Armed with the belief that as our population ages there will be a continued and growing need for palliative medicine physicians, there is concern that fellowship programs will not be able to keep up. An article in the Journal of Pain and Symptom Management (one of the main palliative medicine journals) tries to quantify the projected need to help guide discussions going forward.
statistics
Palliative care teams typically include physicians, nurses, social workers and chaplains. Only about 2/3 of palliative programs have physician members, and a large number of hospital based teams are nurse or social worker driven. While there are questions about the optimal provider mix, physician presence is critical (my bias).
Current studies show a large unmet need for palliative medicine services for the in-patient, hospitalized population. Approximately 3% of hospitalized patients meet with palliative care teams. But rough estimates show that 13% of patients admitted to the intensive care units, 33% of hospitalized oncology patients, and a vast number of hospitalized patients with kidney disease and other chronic conditions (heart failure, copd) would benefit from palliative care input. This demonstrates a large unmet need for palliative services.

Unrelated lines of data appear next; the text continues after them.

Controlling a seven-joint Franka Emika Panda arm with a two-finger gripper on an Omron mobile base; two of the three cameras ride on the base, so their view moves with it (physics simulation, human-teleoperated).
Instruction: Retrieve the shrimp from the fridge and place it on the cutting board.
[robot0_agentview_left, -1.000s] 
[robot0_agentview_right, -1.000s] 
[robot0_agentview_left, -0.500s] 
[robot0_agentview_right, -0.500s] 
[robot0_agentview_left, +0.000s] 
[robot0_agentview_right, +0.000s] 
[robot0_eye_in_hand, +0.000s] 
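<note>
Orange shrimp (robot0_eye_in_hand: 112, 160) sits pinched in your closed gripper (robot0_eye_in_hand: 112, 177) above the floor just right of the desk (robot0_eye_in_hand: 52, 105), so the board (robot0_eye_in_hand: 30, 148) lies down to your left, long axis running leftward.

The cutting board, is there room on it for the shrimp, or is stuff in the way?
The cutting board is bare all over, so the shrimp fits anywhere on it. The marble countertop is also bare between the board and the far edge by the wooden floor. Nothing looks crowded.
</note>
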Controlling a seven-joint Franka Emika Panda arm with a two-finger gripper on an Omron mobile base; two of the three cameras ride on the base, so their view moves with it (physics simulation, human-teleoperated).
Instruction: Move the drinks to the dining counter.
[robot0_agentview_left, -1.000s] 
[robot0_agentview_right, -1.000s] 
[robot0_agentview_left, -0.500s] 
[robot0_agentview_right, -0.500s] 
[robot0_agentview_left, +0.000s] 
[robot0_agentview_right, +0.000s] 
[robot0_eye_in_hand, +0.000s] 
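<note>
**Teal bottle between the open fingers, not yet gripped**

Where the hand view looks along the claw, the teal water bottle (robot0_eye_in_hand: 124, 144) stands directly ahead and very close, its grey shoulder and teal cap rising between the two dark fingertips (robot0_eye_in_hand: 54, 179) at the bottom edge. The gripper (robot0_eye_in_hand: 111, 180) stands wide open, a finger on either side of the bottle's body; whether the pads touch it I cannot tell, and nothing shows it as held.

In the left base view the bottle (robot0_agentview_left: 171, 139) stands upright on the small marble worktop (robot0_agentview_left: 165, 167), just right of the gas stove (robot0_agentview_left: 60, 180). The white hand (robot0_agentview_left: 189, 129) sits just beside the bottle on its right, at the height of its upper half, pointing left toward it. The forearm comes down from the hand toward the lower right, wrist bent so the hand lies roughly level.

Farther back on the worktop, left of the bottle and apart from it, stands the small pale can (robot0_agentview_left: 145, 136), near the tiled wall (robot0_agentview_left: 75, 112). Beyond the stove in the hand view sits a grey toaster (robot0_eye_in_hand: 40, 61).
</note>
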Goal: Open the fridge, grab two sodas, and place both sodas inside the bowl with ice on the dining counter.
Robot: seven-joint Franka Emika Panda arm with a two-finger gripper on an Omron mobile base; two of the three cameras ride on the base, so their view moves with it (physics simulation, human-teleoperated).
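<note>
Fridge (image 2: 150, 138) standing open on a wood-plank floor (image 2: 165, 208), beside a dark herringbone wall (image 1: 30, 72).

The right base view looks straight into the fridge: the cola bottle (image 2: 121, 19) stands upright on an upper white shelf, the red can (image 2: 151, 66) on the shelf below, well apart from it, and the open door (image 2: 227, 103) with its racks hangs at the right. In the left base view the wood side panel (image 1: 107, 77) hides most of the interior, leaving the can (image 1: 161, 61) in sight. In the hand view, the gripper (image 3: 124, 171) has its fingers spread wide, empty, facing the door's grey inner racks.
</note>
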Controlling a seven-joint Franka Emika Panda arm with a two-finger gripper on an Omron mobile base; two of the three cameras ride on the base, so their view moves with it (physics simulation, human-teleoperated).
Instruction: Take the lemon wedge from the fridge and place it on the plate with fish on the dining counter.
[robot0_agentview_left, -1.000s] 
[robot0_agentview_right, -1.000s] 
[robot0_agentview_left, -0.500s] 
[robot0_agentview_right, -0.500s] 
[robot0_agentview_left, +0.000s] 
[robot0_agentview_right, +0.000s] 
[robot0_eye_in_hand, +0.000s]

The author’s calculate a conservative estimate of the need for HPM physicians as increasing from the current ~6400 physicians to 10,604 by 2040; a more ambitious modeling projects a need of 23,916 physicians. This is a large number of physicians especially given that current fellowship programs graduate ~325/year.
While I can’t intelligently comment on the author’s methods for coming up with these estimates, two concerns immediately come to mind, which compels me to add my two cents to the discussion.
Where are we going to get these physicians?
At what price are we training up more HPM docs?
One potential fix,
is for recent retirees to seek additional training and return to the medical workforce as palliative providers. I don’t know of specific statistics, but in my immediate world, I’m seeing a bunch of physicians in their late 50’s/early 60’s retiring early from practice. They are still quite vibrant, mentally intact, but psychologically tired. Tired of feeling like they are serving the EMR instead of their patients. Tired of feeling like a technician and not a physician. Basically they still enjoy patient care, but are worn down by the burdens of our current health care delivery system. And in fact, a number of palliative medicine fellows are mid-career physicians. So shifting to palliative medicine is a unique opportunity for keeping experienced physicians from a variety of specialties (not all are primary care providers) in clinical medicine.
This is a good thing.
But it’s not nearly enough to meet the purported need.
Good news (?)
I am meeting some amazing young people, who very early on (even when just considering medical school) are expressing interest in going into palliative medicine. And I had the privilege of working in a palliative medicine fellowship training program and worked with dedicated- fresh from residency- primary care physicians, planning to go into palliative medicine.
So while it’s terrific to see that people early in their careers are understanding the importance of this specialty …
I want to yell noooooooooooo!, because it breaks my heart to see these wonderful/enthusiastic physicians being siphoned away from primary care. These are the exact providers we (the US healthcare system as a whole) need to stay in general practice where they can bring their understanding of the importance of holistic patient care to a wider number of patients than an individual palliative physician will ever do.
The true fix
Buried in the discussion section of this article is a bland, easily overlooked sentence that led to no additional discussion:
“…the need for continued honing of generalist (palliative medicine) skills and knowledge should not be overlooked”.
My belief is that this is the true take-home message from this article.
And it goes back to my bias that improving communication skills of all providers- would go a long way to improving overall health care delivery and to improving the general outlook of US physicians (all medical providers really). While there is a definite need for specialist palliative medicine physicians, the most effective way to meet the expected need for more palliative providers is to train ALL providers in primary palliative care. These basics/constructs need to be integrated in the everyday practice of medicine no matter the specialty, period.
This requires that communication training and basic symptom management skills be prioritized in medical schools and residency programs. A couple of didactic lectures or an elective course offering is not sufficient; this training must be incorporated into all aspects of medical education.
This will allow all trainees to see how they can use these skills as part of their everyday practice- and this applies to all providers, both primary care physicians and specialists.
I am convinced that all patients and providers as well as our healthcare system as a whole will be the better for it.